# [THE PROBLEM]
In your answer, reproduce exactly the lines from the beginning of the listing below through the one containing "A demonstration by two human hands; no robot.", and only those lines.

::::::::

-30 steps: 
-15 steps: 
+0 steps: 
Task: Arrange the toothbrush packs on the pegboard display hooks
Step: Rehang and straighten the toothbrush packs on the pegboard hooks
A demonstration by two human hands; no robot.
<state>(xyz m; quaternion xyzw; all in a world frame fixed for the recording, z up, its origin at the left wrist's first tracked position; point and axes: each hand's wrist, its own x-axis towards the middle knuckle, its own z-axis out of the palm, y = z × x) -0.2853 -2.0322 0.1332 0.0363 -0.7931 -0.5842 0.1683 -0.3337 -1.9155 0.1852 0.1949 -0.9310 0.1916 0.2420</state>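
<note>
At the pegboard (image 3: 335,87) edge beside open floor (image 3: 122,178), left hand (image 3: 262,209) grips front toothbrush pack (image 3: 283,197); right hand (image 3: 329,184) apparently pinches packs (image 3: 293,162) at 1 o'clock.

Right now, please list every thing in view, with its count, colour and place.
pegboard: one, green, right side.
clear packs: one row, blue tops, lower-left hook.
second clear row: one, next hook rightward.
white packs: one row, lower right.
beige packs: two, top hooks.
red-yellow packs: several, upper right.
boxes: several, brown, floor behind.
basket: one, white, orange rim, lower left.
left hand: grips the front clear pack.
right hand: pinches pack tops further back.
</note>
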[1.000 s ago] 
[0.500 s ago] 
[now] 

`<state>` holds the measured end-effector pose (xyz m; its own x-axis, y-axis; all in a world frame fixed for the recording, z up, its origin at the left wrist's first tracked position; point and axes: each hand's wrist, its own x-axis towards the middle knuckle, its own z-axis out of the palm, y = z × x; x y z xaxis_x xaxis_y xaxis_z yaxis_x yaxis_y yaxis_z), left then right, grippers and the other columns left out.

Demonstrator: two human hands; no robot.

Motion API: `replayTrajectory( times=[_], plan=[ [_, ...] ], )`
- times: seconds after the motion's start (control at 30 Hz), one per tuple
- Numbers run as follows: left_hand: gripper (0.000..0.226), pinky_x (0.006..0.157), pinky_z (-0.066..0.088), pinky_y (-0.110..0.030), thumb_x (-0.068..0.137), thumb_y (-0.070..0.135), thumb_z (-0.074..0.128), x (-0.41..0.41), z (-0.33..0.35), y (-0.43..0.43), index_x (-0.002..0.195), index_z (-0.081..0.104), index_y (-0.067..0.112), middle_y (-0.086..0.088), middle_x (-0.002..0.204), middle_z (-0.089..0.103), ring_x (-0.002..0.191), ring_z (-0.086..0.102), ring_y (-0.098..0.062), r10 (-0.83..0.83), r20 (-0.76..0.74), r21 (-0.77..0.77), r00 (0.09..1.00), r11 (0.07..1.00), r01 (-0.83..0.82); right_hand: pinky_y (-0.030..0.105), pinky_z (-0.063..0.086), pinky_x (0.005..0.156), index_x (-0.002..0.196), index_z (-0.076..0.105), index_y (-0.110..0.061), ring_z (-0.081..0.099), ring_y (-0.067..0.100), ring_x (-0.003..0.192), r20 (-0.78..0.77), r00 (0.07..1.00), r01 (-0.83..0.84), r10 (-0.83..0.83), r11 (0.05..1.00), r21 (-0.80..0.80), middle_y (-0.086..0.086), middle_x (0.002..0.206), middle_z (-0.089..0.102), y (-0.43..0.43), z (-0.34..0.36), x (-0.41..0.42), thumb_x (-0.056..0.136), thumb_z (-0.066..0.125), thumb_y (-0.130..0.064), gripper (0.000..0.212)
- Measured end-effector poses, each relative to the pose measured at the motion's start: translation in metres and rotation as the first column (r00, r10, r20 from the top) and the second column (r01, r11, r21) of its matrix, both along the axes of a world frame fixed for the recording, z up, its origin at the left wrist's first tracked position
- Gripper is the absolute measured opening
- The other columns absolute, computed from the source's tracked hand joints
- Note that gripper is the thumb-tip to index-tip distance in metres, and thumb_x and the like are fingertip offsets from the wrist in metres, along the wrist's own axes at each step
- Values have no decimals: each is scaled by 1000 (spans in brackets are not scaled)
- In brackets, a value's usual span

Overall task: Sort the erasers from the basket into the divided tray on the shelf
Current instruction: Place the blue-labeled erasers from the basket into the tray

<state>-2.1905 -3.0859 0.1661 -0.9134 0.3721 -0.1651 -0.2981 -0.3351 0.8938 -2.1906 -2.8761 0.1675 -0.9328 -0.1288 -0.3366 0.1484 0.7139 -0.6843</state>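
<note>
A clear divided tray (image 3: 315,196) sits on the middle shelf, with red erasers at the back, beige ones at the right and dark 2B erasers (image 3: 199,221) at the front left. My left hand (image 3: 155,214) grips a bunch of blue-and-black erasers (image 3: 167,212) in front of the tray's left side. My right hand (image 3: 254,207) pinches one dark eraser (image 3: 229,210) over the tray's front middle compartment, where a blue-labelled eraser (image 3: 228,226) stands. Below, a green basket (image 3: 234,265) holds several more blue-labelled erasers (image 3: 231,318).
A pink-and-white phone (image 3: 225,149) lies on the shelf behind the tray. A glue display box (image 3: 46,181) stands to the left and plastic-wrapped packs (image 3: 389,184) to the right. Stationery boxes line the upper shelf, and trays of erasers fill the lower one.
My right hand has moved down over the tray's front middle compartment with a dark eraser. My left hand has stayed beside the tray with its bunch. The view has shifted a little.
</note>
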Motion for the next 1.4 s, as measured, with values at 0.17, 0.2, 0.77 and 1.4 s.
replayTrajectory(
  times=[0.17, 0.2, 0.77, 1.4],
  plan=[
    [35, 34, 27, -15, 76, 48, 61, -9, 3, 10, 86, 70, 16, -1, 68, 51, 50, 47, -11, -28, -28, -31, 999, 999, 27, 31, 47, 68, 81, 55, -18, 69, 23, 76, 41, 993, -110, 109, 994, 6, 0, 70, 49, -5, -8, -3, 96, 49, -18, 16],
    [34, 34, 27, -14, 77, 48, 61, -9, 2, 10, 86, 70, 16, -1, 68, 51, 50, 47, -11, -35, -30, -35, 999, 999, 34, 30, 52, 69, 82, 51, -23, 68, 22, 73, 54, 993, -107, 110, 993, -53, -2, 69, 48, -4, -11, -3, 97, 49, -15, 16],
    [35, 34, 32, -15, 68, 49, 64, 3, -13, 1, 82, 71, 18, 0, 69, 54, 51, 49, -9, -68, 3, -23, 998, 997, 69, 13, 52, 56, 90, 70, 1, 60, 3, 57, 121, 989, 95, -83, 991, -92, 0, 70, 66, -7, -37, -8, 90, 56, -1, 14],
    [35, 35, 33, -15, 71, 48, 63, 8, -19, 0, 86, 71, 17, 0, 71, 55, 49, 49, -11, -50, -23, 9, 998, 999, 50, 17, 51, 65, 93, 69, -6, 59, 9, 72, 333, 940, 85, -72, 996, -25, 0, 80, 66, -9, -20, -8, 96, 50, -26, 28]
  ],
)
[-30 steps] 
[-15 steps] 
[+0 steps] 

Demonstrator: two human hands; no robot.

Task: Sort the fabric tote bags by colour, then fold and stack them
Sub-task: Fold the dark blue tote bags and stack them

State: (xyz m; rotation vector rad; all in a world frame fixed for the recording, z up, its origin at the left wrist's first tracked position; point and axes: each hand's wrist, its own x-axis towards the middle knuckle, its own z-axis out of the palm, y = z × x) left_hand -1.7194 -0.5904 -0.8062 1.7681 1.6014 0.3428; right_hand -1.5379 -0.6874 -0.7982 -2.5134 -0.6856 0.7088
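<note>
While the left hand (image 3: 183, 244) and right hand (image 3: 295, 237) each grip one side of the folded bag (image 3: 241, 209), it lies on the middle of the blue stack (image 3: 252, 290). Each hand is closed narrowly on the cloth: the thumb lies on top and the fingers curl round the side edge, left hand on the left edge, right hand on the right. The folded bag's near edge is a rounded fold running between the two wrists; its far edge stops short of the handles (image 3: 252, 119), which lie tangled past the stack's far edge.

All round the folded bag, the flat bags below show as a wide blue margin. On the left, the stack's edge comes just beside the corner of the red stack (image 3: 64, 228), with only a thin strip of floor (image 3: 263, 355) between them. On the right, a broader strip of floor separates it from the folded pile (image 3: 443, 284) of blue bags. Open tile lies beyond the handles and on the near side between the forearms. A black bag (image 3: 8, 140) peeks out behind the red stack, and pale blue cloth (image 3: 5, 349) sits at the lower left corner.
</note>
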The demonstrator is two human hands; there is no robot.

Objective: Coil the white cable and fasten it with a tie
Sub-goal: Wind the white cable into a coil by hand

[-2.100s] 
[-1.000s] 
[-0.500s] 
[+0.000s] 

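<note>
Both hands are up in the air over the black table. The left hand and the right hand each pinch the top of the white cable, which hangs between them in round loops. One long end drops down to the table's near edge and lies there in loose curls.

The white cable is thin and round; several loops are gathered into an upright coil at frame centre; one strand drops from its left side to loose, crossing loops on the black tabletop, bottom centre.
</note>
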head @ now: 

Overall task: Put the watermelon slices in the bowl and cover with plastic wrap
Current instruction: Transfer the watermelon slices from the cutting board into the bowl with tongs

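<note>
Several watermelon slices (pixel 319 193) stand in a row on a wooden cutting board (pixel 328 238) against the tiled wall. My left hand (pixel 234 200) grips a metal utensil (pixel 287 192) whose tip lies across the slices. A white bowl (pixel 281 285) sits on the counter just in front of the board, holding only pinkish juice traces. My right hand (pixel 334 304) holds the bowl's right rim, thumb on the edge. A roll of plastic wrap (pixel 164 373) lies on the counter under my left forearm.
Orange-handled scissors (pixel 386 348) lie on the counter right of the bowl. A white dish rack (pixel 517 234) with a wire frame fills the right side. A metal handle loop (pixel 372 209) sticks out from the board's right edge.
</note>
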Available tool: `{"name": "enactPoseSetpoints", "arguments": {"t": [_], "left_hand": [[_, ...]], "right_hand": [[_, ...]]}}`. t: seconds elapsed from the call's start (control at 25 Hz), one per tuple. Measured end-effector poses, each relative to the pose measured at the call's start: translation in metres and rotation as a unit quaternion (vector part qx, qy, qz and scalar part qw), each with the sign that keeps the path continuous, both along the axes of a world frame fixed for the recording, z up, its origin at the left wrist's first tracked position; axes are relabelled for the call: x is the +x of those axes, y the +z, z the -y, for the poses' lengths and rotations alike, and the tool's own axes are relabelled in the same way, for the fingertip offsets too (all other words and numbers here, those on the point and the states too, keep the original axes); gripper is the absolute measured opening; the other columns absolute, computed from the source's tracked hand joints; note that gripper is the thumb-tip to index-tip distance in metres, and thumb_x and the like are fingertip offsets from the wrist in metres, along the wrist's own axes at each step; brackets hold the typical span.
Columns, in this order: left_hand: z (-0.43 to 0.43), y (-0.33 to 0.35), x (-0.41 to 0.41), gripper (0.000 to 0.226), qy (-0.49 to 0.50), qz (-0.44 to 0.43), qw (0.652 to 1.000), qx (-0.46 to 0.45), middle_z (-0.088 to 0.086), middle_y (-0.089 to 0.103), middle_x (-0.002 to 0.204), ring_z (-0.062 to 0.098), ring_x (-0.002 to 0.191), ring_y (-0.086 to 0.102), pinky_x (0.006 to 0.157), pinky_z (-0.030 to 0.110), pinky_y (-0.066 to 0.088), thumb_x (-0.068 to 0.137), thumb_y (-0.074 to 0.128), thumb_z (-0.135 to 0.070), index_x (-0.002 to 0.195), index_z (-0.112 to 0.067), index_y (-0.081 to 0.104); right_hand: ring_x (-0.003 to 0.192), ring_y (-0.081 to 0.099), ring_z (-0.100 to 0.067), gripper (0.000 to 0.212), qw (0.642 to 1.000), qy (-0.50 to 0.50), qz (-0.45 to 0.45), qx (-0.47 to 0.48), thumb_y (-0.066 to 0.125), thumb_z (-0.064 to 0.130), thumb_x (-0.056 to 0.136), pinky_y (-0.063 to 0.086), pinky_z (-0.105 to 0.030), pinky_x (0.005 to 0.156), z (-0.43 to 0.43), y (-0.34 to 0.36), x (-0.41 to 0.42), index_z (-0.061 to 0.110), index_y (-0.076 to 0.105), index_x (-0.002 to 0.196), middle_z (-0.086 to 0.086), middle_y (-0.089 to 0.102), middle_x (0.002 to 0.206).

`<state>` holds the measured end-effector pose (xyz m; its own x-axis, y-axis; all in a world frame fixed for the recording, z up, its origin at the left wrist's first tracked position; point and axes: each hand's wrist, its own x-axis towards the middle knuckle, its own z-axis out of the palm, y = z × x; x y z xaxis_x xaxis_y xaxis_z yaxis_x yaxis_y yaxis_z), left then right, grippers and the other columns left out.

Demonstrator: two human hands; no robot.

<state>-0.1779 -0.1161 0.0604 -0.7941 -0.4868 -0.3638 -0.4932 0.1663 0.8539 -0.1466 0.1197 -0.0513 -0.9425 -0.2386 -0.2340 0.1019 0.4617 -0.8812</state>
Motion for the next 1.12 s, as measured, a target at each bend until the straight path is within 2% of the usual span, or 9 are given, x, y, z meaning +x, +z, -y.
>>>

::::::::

# [ANSWER SECTION]
-30 steps: 
-15 steps: 
+0 steps: 
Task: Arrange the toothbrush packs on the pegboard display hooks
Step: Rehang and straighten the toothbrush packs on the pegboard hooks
A demonstration by two human hands; no robot.

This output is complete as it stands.